Node deployment is the key problem of wireless sensor network technology. For a directional sensor network, the perceived probability model reflects the quality of the network. The problem of the probability node deployment is too little of the distribution of the nodes asymmetrical. In this paper, we study the probability model of directional perceived nodes and propose an improved deterministic deployment algorithm based on particle swarm optimization to increase perceived probability. By analyzing the coverage probability of the monitoring area with different deployment models to obtain more serviceable environmental data of the monitoring areas, experimental results demonstrate that, compared with random deployment, sixteen percent is improved by the proposed algorithm.

1. Introduction

In recent years, with the rapid development of wireless multimedia technology, visual sensor nodes are receiving significant attention [1], which leads to the emergence of directional sensor network [2]. In order to ensure normal operation of the directional sensor network, the sensor nodes in internal target area need to deploy well.

The node deployment is the first step in wireless sensor networks [3]; it is directly related to accuracy, integrity, and effectiveness of the network monitoring information.

According to different methods of nodes deployment, wireless sensor networks can be divided into random deployment and deterministic deployment. When using directional sensing node for monitoring area coverage, it can be divided into Boolean model [4] deployment and probability model [5] deployment according to the node sensing model.

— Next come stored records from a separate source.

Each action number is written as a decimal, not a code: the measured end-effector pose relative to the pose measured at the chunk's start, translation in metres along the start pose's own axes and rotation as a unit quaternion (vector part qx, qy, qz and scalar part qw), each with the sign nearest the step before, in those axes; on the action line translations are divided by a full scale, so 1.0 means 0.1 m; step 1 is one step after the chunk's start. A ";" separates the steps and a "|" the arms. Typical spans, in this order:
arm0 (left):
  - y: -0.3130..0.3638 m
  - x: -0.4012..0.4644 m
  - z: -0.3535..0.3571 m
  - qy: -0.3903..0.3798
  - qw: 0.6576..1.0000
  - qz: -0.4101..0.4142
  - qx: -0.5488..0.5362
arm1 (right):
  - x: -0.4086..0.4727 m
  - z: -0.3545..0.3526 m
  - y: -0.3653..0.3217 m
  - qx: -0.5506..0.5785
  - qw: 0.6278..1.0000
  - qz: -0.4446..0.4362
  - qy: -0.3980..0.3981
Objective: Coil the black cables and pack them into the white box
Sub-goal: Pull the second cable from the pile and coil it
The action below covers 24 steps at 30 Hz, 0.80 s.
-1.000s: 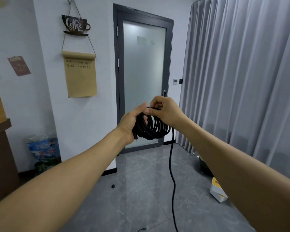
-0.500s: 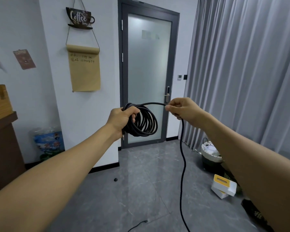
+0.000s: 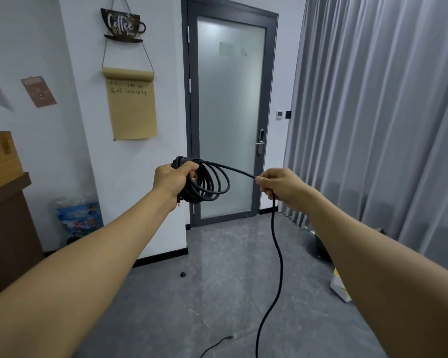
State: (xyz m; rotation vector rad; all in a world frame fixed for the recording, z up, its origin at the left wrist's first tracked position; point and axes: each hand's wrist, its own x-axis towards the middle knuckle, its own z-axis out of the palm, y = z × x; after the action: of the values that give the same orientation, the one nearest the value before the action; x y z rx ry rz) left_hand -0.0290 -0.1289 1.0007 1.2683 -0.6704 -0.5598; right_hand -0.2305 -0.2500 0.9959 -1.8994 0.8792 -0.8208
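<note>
hands now farther apart: left hand (image 3: pixel 171 180) grips coil (image 3: pixel 207 186), right hand (image 3: pixel 282 186) seemingly pinches cable (image 3: pixel 278 254).

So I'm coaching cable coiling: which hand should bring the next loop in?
Probably the right hand. It already pinches the free run of the black cable, which trails to the floor, while the left hand is closed around the finished coil and best just holds it.

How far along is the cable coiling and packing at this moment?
Partly done: the left hand grips a coil of several loops. In hand: the right hand pinches the cable's free run, drawn out from the coil for another loop. Left: that run hangs to the floor and leaves the picture, so more remains. Nothing is boxed; a white box sits by the right forearm.
</note>
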 end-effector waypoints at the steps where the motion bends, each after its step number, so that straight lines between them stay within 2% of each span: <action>1: 0.00 0.01 -0.02 0.010 1.000 -0.001 -0.004 | 0.00 0.02 0.01 -0.001 1.000 0.008 -0.006; 8: 0.01 0.10 -0.16 0.067 0.997 0.000 -0.029 | -0.04 0.10 0.04 0.056 0.995 0.040 -0.073; 13: 0.07 0.21 -0.33 0.160 0.986 -0.015 -0.034 | -0.04 0.01 0.15 -0.097 0.994 0.034 -0.039; 17: 0.05 0.26 -0.35 0.181 0.982 0.039 0.040 | 0.04 0.00 0.09 -0.196 0.979 -0.023 0.044; 19: 0.03 0.26 -0.29 0.188 0.971 0.092 0.113 | 0.08 0.04 -0.03 -0.268 0.959 -0.050 0.083; 21: 0.02 0.26 -0.22 0.198 0.953 0.141 0.181 | 0.06 0.08 -0.18 -0.381 0.917 -0.079 0.086; 24: -0.01 0.21 -0.13 0.208 0.927 0.182 0.252 | 0.02 0.17 -0.41 -0.517 0.846 -0.127 0.019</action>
State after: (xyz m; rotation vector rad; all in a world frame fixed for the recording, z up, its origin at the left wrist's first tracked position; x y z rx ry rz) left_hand -0.0048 -0.1356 1.0009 1.6257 -0.6857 0.2095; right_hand -0.2054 -0.2293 1.0262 -2.9980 1.2559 -0.5461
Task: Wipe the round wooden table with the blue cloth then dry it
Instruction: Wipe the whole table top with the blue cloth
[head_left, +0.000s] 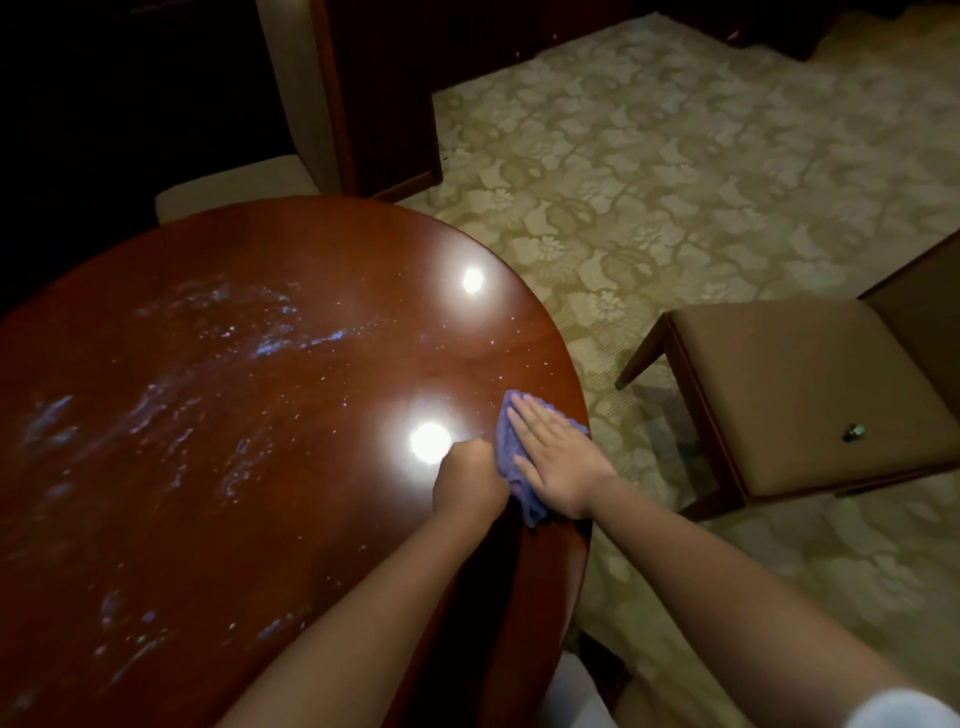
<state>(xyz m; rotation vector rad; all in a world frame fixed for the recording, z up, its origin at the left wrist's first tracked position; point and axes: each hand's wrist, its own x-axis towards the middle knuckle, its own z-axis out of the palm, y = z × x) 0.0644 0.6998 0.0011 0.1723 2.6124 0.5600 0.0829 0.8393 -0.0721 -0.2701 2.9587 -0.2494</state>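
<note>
The round wooden table (234, 415) fills the left half of the view, glossy red-brown, with wet streaks and droplets across its left and middle. Near its right edge lies the blue cloth (506, 452), bunched under both hands. My right hand (558, 457) presses flat on the cloth with straight fingers. Just left of it, my left hand (470, 478) is curled into a fist at the cloth's left edge; whether it grips the fabric is hidden by its own back.
A brown padded chair (810, 395) stands right of the table on the patterned beige carpet (649, 182), a small metallic object (852, 432) on its seat. A light-cushioned chair (239, 192) sits behind the table. Dark wooden furniture (384, 104) rises at the back.
</note>
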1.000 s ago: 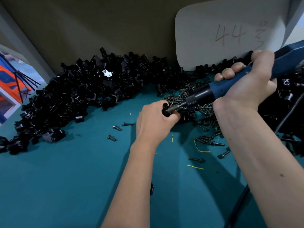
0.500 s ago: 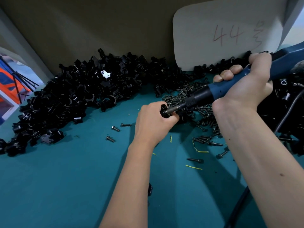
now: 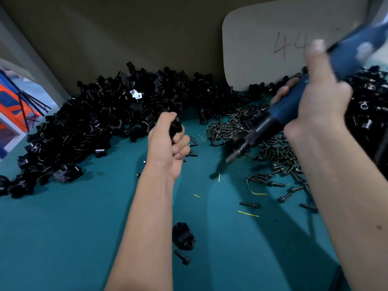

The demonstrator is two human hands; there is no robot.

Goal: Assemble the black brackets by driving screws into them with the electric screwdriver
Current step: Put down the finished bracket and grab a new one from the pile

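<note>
The electric screwdriver [image 3: 302, 106] lies on a slanted axis, its blue body high at the upper right and its dark nose and bit pointing down and to the left, the tip hanging above the teal table [image 3: 63, 238] just left of the pile of screws [image 3: 262, 143]; the tool is blurred, so finer detail of the bit cannot be made out. The right hand [image 3: 315, 97] is wrapped around the blue body, fingers curled under it and the thumb lying up along its top, the forearm running in from the lower right. The left hand [image 3: 170, 143] is well apart from the bit, raised over the table between the heap of black brackets [image 3: 100, 127] and the screws, with its forearm coming up from the bottom centre. Its fingers are curled in toward the palm and the thumb sits on top, gripping a small black bracket [image 3: 175, 127] whose upper end sticks out above the fist; which way the part's hole faces cannot be told. The heap of loose brackets spreads along the cardboard wall [image 3: 126, 34] from the left edge to the middle, with more at the far right. Near the left forearm, a single bracket piece [image 3: 183, 236] rests on the table with one loose screw [image 3: 182, 257] just beside it. A card [image 3: 262, 45] marked with red handwriting leans against the wall behind the tool.
</note>
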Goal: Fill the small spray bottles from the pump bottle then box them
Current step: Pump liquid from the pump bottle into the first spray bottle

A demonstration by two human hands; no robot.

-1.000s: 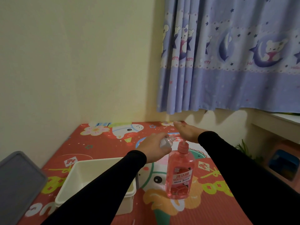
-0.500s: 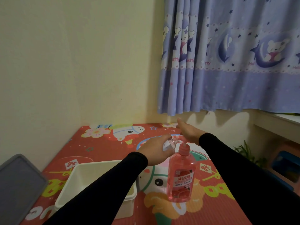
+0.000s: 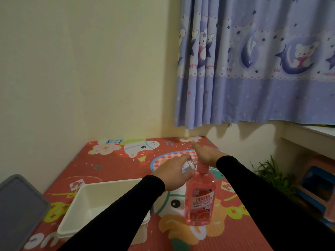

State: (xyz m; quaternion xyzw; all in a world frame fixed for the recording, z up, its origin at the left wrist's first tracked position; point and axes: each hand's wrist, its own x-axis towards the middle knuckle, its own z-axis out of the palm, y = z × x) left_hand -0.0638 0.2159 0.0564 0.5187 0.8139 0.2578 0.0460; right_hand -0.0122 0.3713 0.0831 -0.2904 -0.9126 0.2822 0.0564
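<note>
Now the left hand (image 3: 173,173) curls around a small clear spray bottle (image 3: 189,164), tilted against the pump bottle's (image 3: 199,198) pink head. The right hand (image 3: 205,153) lies flat, fingers straight, on that pump top, seemingly pressing. The pump bottle stands upright on the red mat (image 3: 116,162); a white box (image 3: 101,205) sits at its nine o'clock, a grey lid (image 3: 18,211) beyond that.

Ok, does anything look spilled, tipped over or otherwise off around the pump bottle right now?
Nothing stands out. The pink pump bottle stands upright on the play mat, the left hand holds a small clear spray bottle at its pump, and no liquid shows on the mat.
</note>
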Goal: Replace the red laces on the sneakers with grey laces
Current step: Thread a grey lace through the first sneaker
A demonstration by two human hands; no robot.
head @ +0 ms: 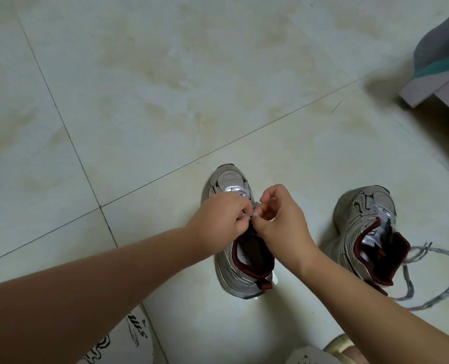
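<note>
The grey lace being worked is visible only as a short pale tip point(254, 214), held above the eyelet row of the left-hand sneaker point(240, 232), which stands on the tiled floor point(139, 101) with its toe pointing away. Both hands meet over the tip: the left hand point(222, 219) curls its fingers round it from the left, and the right hand point(283, 222) pinches it from the right between thumb and forefinger, so the tip lies between the two sets of fingertips, touching both. The rest of this lace is hidden under the hands; which eyelet it is aimed at cannot be told.

Risks, as judged from this arrangement: the tip is short and could slip from the pinch or fray against an eyelet; with the hands covering the row, an eyelet could be skipped or the two ends left uneven; the unbraced shoe could tip under a pull.

A second sneaker point(370, 232) stands well apart to the right, unlaced, a loose grey lace point(438, 292) coiled on the floor beside its heel. No red lace is visible.
</note>
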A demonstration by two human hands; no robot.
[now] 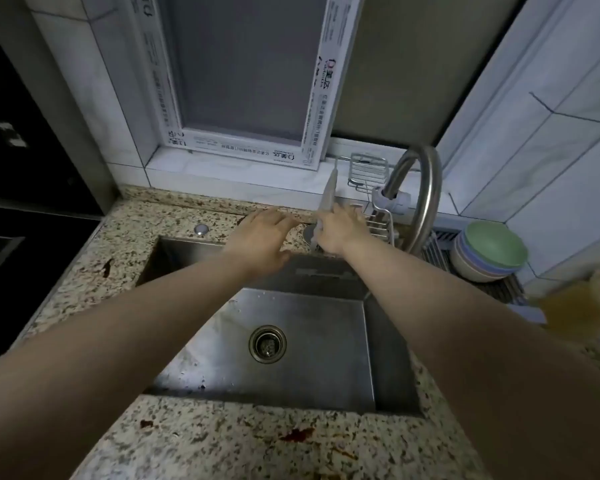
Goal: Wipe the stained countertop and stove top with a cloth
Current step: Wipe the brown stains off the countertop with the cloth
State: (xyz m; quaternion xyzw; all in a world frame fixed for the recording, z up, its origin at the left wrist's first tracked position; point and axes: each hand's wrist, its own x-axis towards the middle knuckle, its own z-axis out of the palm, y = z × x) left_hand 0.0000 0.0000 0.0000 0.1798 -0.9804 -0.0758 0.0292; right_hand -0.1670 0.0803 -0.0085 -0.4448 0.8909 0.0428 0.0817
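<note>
Both your arms stretch to the upper middle of the frame, past the sink (368,341). Your right hand (338,230) grasps the cloth (327,192), a pale blurred strip rising from your fist toward the window ledge, probably lifted from beside the wire rack (378,220) so you can start wiping. Your left hand (262,233) lies released, fingers straight and flat over the tabletop (146,233) behind the sink, perhaps ready to help take the cloth. The faucet (426,188) arches just right of your hands, handy if you mean to wet the cloth. Nothing looks wiped yet: reddish stains (297,434) sit on the tabletop at the bottom of the frame, another at centre left. The dark stove top (14,233) waits at the left edge. Stacked bowls (489,251) rest at the right.
</note>
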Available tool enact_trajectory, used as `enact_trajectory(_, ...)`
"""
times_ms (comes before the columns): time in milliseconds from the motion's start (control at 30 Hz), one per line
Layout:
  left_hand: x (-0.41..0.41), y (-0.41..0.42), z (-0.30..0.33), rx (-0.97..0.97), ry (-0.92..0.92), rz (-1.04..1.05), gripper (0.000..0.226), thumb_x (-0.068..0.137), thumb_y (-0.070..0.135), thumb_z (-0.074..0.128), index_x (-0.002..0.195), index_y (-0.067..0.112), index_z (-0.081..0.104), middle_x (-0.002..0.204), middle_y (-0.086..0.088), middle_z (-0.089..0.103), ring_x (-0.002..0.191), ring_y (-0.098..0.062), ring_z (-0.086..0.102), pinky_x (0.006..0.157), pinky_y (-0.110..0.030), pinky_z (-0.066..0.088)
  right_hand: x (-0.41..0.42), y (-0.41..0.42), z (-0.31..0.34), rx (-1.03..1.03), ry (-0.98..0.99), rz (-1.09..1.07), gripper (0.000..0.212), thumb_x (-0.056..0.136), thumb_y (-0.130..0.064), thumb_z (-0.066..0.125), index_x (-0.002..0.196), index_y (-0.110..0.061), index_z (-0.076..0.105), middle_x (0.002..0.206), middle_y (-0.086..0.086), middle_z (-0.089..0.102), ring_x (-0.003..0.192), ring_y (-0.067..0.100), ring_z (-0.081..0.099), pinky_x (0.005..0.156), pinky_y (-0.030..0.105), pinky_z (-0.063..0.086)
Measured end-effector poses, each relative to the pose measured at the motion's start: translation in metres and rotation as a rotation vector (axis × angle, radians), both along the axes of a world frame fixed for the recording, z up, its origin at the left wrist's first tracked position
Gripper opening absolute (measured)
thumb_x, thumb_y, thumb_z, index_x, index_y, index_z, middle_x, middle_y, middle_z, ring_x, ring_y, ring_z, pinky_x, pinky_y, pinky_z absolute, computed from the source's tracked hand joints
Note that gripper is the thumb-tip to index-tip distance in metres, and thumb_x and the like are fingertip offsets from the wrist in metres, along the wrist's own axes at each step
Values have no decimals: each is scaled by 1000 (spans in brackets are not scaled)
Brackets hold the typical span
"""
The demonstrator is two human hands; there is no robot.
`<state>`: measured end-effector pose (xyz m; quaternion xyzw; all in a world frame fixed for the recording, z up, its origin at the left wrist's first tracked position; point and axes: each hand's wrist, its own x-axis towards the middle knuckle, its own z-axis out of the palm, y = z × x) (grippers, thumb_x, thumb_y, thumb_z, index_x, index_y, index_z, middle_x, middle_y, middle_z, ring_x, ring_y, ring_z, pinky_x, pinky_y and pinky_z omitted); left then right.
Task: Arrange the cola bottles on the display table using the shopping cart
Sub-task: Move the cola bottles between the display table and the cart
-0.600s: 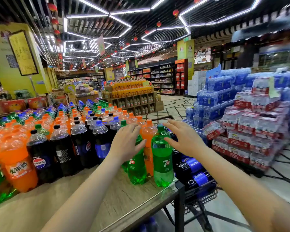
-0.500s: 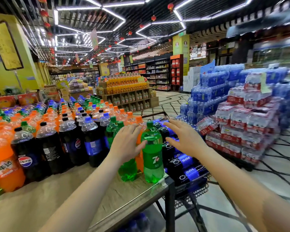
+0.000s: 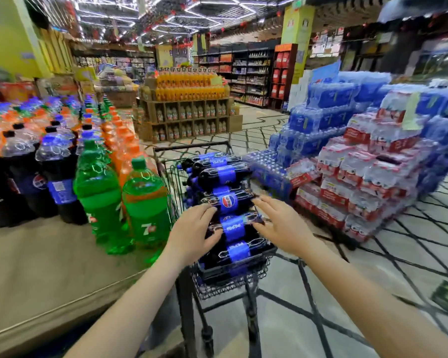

Most of the researches on directional coverage are focused on the Boolean model in random deployment. Gupta et al. [6] addressed the problem of optimal deployment in terms of the number of nodes required to achieve k-coverage in m-connected. The communication is the region over which a node can communicate with others. The object of study was omnidirectional nodes, and the characteristics of directional nodes are different from them. Li et al. [7] derived a variant of perceived direction of nodes and developed a node scheduling rule and distributed algorithm. In the three-dimensional space, Fan et al. [8] presented a distributed 3D localization scheme for an irregular wireless sensor network using multidimensional scaling. Greedy algorithm was proposed in [9] to solve the problem of random area maximum deployment. Sung and Yang [10] utilized the structure and characteristic of Voronoi cells and proposed a new solution for target tracking in visual/camera sensor networks. In [11], an observation correlation coefficient was developed to describe the correlations between images observed by cameras by studying the sensing model and deployment of cameras in the network and proposed a camera sensor activation scheme for target tracking in wireless video sensor networks. The aforementioned algorithms can adjust the location of nodes in random deployment but cannot be applied to deterministic deployment.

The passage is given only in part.